Johns Hopkins scientists say they have developed a blood test that spots tumor-specific DNA and protein biomarkers for early-stage pancreatic cancer. The combined “liquid biopsy” identified the markers in the blood of 221 patients with the early-stage disease. Their results, published online the week of Sept. 4 in the Proceedings of the National Academy of Sciences, show that detection of markers from both DNA and protein products of DNA was twice as accurate at identifying the disease as detection of DNA alone.
Such liquid biopsies aim to fish out DNA molecules specific for cancer amid a wide sea of normal DNA circulating in the blood. Tumors tend to shed their mutated DNA into the bloodstream, making it possible for scientists to use genomic sequencing tools to sift through the blood and find such cancer-linked DNA.
Most early-stage pancreatic cancers are found incidentally during an imaging scan and generally cause no symptoms. But the disease is most often found late, when it’s far advanced and resection, or surgery, is not the first treatment option, says Jin He, M.D., assistant professor of surgery at the Johns Hopkins University School of Medicine. “In the past 30 years, we haven’t made much progress in identifying people with resectable cancers,” says He. “If this test’s performance is validated in larger studies, it could be used to identify patients with early, asymptomatic pancreatic cancer.”
While their test is not ready to be used outside of a research setting, they say, mutated DNA of the type that is shed from tumors and found in blood is “exquisitely specific” for cancer. “If cancer-linked DNA can be found in the blood of an individual, it is very likely that person has cancer,” says Bert Vogelstein, M.D., co-director of the Ludwig Center at the Johns Hopkins Kimmel Cancer Center. Studies by Vogelstein’s team and others have shown that DNA can be identified in the blood of more than 85 percent of patients with advanced cancers. However, the sensitivity of detecting such small bits of DNA in the blood of patients with early cancers, without prior knowledge of the genetic status of the cancers, was unknown prior to this study, say the scientists.

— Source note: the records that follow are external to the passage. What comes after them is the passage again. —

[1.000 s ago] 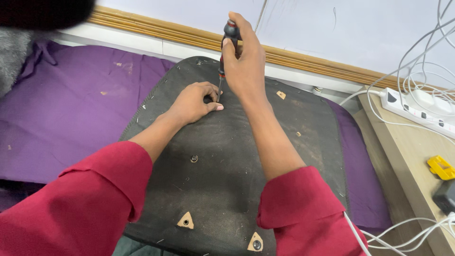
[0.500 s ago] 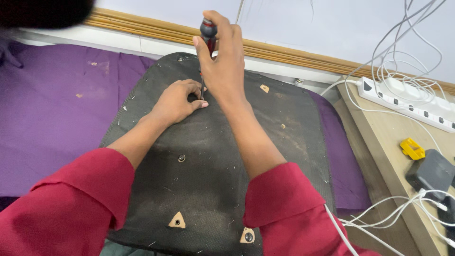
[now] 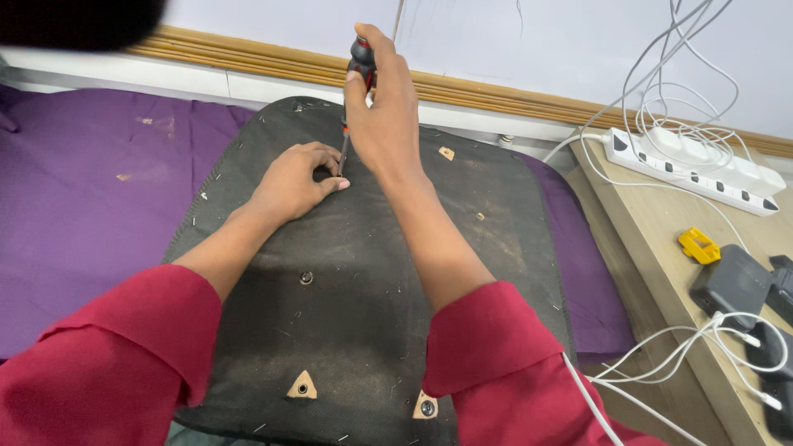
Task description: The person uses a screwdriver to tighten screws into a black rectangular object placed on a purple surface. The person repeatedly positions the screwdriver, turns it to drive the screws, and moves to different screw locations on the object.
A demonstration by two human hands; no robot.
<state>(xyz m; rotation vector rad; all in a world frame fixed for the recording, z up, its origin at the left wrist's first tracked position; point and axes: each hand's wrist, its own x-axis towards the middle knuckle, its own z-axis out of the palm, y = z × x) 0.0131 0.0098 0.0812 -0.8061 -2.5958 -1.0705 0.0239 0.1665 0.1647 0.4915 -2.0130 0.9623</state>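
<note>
My right hand point(image 3: 384, 107) grips a screwdriver with a black and red handle point(image 3: 361, 59), held upright with its shaft pointing down. Its tip meets a dark, dusty fabric-covered panel point(image 3: 372, 272) that lies flat in front of me. My left hand point(image 3: 297, 179) rests on the panel with its fingers curled around the screwdriver's tip. The panel has a metal screw hole point(image 3: 306, 277) in its middle and small triangular cut-outs point(image 3: 301, 386) showing wood near its front edge. Both sleeves are red.
The panel lies on a purple cloth point(image 3: 91, 198). On the right stands a light wooden table point(image 3: 677, 248) with a white power strip point(image 3: 694, 161), white cables, a small yellow object point(image 3: 699, 245) and dark grey adapters point(image 3: 731, 285). A wooden strip runs along the wall behind.
The view has shifted, so the hands and panel sit slightly differently in the frame. Both hands keep their hold around the screwdriver at the same spot on the panel.
</note>
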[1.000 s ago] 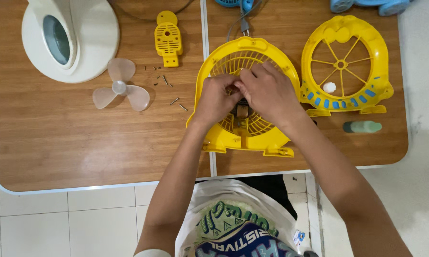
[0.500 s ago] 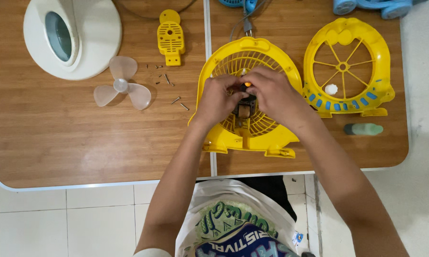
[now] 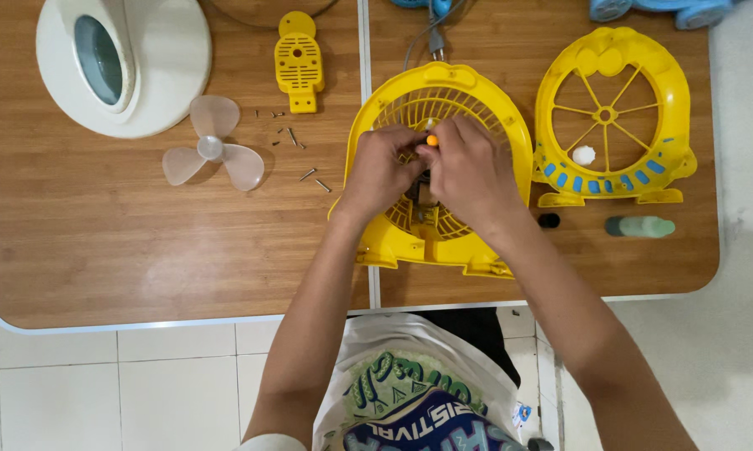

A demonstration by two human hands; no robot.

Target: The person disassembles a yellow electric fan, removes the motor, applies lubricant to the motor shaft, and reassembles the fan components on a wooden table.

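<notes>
A yellow fan housing (image 3: 393, 242) with a grille lies flat on the wooden table (image 3: 142, 250). Both my hands are over its middle. My left hand (image 3: 382, 167) and my right hand (image 3: 473, 171) meet at a small orange piece (image 3: 432, 140), pinched between their fingertips. A dark motor part (image 3: 424, 198) shows just below my fingers. What the orange piece belongs to is hidden by my hands.
A yellow front grille (image 3: 614, 117) with blue trim lies at the right. Clear fan blades (image 3: 213, 154), several loose screws (image 3: 297, 142), a yellow cover plate (image 3: 299, 60) and a white round base (image 3: 126, 63) lie at the left. A green cylinder (image 3: 641, 226) lies near the right edge.
My hands have shifted slightly upward over the housing, and the orange piece now shows between my fingertips.
</notes>
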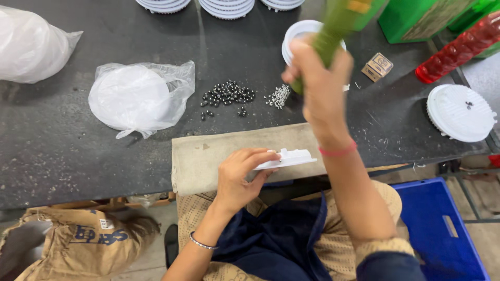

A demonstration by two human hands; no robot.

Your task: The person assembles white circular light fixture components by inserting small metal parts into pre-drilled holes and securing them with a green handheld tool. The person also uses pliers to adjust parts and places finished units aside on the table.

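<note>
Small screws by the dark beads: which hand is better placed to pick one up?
Probably the left. The right hand is closer to the small screws but is wrapped around a green tool. The left hand only steadies the white plastic part on the cloth.

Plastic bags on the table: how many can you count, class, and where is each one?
2. One clear plastic bag holding white discs lies left of the small dark balls. A second, cloudier bag sits at the table's far left corner, partly cut off by the frame.

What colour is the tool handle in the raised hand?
Green, seen in the head view: the tool handle in the right hand.
</note>
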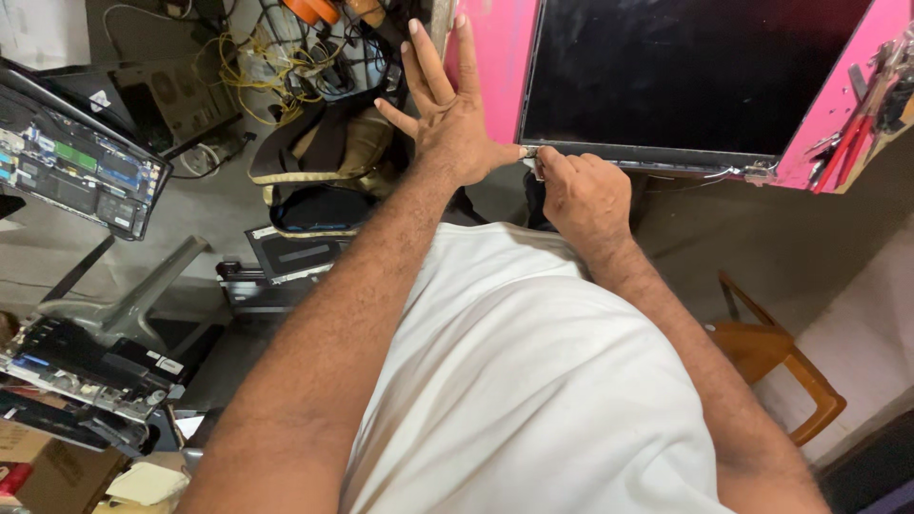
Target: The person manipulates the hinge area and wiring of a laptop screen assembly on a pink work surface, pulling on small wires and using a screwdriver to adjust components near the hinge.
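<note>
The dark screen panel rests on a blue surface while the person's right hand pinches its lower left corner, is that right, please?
Not quite: the head view shows the surface is pink, not blue. The right hand does pinch the lower left corner of the dark screen panel.

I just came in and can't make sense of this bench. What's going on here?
A person in a white shirt is working on a dark laptop screen panel lying on a pink table. The right hand pinches a small metal part at the panel's corner. The left hand is spread open, palm flat beside it. Opened laptops lie to the left.
</note>
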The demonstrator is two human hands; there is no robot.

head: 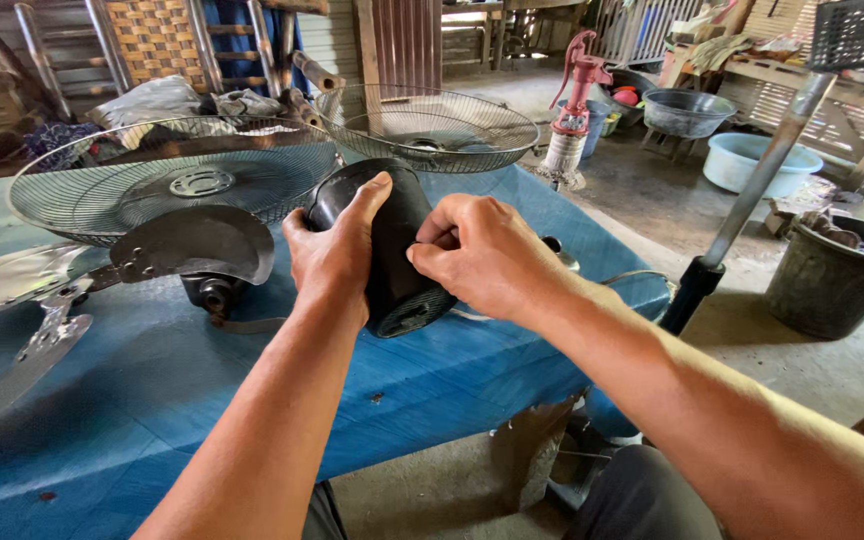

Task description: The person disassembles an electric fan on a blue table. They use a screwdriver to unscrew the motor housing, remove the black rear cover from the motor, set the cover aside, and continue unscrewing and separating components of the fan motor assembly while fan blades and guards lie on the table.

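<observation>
The left hand (pixel 332 255) is clamped around a black motor cover (pixel 392 250), steadying it on the blue counter (pixel 152 390). The right hand (pixel 482 255) pinches at the cover's side, fingers together. Beyond the left hand lie fan blades (pixel 182 245) and wire guards (pixel 167 180).

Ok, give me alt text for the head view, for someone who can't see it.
Two bare hands grip a black fan motor housing above a blue table: left hand wrapped around its side, right hand pinching its near edge. Two wire fan guards and metal fan blades lie on the table behind.
</observation>
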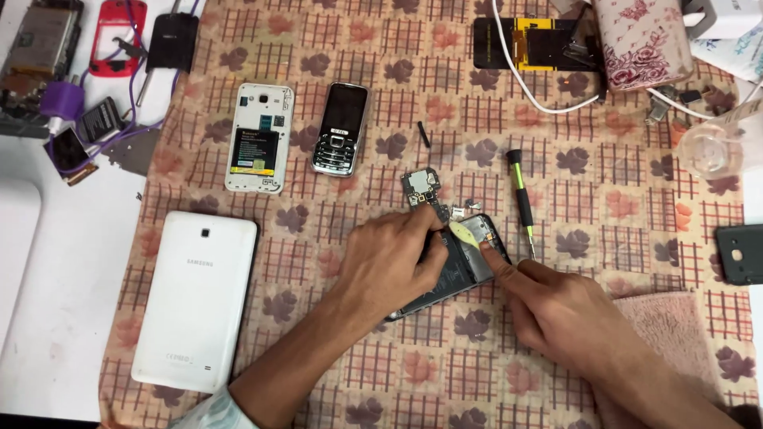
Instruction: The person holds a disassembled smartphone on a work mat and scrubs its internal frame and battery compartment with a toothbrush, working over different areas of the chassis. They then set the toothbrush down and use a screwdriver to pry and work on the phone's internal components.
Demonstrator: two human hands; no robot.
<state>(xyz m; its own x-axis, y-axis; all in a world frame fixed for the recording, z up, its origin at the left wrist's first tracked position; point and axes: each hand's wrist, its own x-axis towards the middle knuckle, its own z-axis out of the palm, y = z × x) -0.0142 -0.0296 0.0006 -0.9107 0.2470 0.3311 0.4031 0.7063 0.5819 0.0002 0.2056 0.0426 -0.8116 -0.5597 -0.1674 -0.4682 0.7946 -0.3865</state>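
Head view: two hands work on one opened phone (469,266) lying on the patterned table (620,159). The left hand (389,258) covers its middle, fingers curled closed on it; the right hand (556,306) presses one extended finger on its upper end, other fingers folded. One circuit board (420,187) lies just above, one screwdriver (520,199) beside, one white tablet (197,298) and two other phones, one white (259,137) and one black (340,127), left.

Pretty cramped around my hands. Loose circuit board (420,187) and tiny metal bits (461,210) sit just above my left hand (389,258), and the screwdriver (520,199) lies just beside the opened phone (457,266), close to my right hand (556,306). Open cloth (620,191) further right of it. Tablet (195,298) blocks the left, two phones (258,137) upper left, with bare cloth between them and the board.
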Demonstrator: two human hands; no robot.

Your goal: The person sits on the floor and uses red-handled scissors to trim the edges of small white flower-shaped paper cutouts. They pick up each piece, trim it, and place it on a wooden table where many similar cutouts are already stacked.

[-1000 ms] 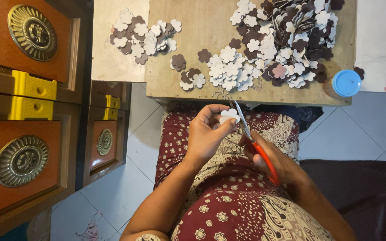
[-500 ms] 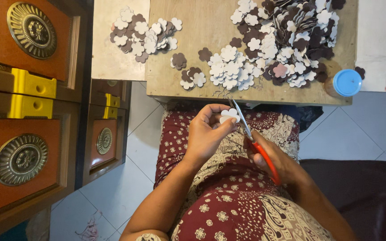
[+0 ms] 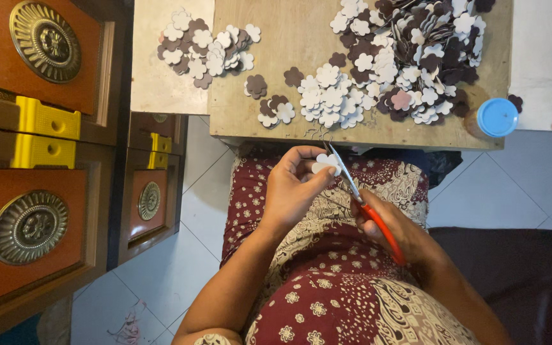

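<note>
Over my lap, my left hand (image 3: 295,188) pinches a small white flower-shaped cutout (image 3: 325,164) between thumb and fingers. My right hand (image 3: 394,233) grips a pair of red-handled pliers (image 3: 368,207) whose metal tip meets a thin wire at the cutout. The low wooden board (image 3: 276,108) just ahead carries piles of white and brown flower cutouts (image 3: 410,57). A smaller heap of cutouts (image 3: 202,48) lies on the pale board to the left.
A jar with a blue lid (image 3: 497,117) stands at the board's right front corner. Orange wooden panels with round brass ornaments (image 3: 30,227) and yellow blocks (image 3: 46,134) stand at the left. White tiled floor (image 3: 480,191) surrounds my patterned skirt.
</note>
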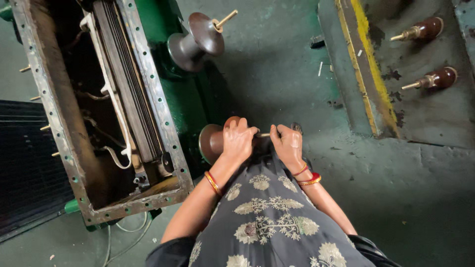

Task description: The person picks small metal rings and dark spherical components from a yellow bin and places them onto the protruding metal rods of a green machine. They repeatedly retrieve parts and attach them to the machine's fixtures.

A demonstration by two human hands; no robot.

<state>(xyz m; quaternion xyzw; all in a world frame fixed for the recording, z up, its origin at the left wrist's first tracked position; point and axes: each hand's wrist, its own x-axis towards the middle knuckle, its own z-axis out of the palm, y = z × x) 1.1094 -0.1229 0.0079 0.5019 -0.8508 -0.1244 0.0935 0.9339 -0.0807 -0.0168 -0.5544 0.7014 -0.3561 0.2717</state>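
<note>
A brown porcelain bushing with a brass stud juts sideways from the green tank wall. My left hand wraps over the bushing's outer end. My right hand is closed around the brass stud tip, fingers pinched on a small dark part there; what that part is cannot be told. Both wrists wear bangles. A second, identical bushing sticks out of the tank higher up.
The open rusty tank frame with bolt holes shows a winding core and white leads inside. A black radiator fin panel lies left. Two more brown bushings stand on a grey lid with a yellow edge.
</note>
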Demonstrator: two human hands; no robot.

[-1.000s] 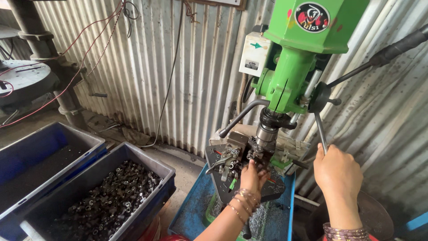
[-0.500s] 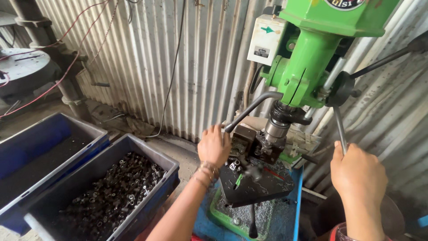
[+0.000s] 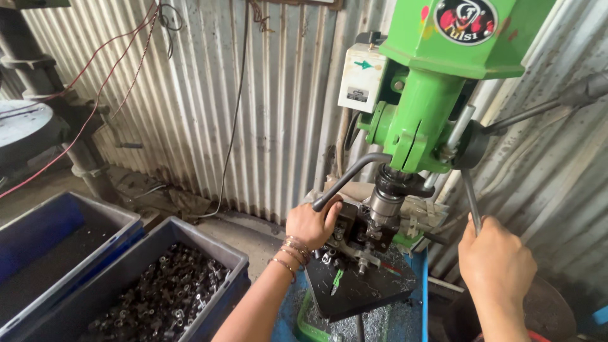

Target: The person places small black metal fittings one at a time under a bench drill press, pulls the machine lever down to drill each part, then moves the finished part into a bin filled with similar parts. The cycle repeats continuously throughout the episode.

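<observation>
Closed around the feed lever (image 3: 472,202), the right hand (image 3: 497,266) holds it on the green drill press (image 3: 437,82). Left hand (image 3: 310,223) has moved from the open air back to the fixture (image 3: 354,237) under the spindle, fingers curled on it; the work sits there, right of the crate of parts (image 3: 164,297).

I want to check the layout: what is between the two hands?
In the head view, the drill spindle and the clamp lie between the left hand and the right hand.
</observation>
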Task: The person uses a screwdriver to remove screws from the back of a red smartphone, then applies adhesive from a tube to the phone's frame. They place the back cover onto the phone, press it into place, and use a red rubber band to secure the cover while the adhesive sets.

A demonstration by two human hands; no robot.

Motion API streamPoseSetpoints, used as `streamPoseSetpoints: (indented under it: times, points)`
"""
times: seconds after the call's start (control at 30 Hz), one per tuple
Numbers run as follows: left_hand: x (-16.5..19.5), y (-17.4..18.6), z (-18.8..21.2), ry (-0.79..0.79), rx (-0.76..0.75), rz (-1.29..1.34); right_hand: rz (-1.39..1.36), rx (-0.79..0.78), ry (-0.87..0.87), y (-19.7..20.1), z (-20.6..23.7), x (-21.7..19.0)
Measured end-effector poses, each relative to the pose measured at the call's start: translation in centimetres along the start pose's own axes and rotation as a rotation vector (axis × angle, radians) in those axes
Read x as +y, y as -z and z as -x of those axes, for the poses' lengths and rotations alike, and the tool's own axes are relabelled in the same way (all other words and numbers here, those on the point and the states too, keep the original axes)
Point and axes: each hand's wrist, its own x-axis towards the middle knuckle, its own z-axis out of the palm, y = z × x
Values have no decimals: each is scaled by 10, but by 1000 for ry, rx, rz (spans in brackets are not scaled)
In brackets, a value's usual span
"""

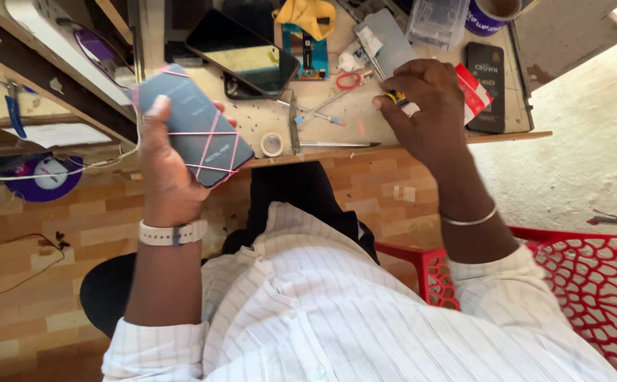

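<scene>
Two hands: both are up over the near edge of the counter [422, 141], head view looking straight down.
Left hand [163, 159]: wrapped around a dark smartphone [194, 124], thumb lying along its left side, a white watch strap on the wrist.
Smartphone: held tilted just off the counter's near edge toward its left end, back facing up, pink rubber bands [213, 141] crossed over it.
Right hand [422, 106]: fingers curled down and closed on a small tool with a yellow-and-black grip [395, 97]; only a bit of the tool shows, so its kind is hard to tell. A thin metal bangle sits on the wrist.
Counter, middle: a second phone [241, 51] lies screen up with a glossy dark face, and a small roll of tape [272, 144] sits right at the near edge.
Counter, between the hands: tweezers [326, 102] and thin metal tools lie scattered, with a red ring-shaped piece [349, 80] beside them.
Counter, right end: a black phone [485, 85] lies flat, with a red-and-white packet [474, 92] just beside the right hand.
Counter, far side: a yellow cloth [307, 15] is bunched above a blue part.
Below: a red lattice chair [591, 283] beside the striped white shirt.
</scene>
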Motion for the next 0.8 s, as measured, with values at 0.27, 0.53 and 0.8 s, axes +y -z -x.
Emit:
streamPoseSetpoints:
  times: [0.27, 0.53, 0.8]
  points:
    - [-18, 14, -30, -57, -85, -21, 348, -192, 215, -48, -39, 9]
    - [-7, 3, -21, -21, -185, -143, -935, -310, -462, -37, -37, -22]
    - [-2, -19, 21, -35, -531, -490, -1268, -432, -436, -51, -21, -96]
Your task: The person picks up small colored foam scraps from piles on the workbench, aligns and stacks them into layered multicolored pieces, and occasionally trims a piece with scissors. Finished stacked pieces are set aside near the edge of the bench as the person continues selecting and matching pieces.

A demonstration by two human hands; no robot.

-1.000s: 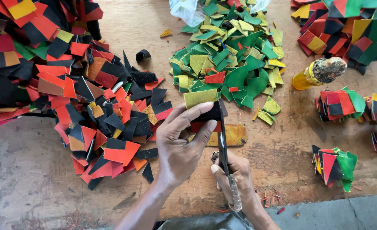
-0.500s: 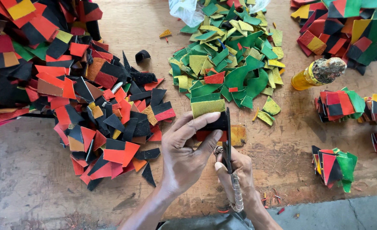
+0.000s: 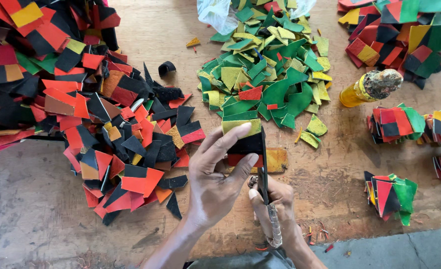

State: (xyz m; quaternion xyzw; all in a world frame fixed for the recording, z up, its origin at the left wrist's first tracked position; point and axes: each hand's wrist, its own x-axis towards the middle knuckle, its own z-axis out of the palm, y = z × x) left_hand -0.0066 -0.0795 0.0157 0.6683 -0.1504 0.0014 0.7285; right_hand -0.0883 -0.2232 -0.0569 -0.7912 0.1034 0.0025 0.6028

In their new study, blood and tumor tissue samples were collected from 221 men and women, mostly Caucasians, with stage I and II pancreatic cancers who underwent surgery to remove their pancreas at hospitals in Australia, Korea, Indiana, Pittsburgh, the Mayo Clinic, Rochester, Memorial Sloan Kettering in New York and The Johns Hopkins Hospital. Another 182 people with no known history of cancer, autoimmune disease or chronic kidney disease donated their blood for the study.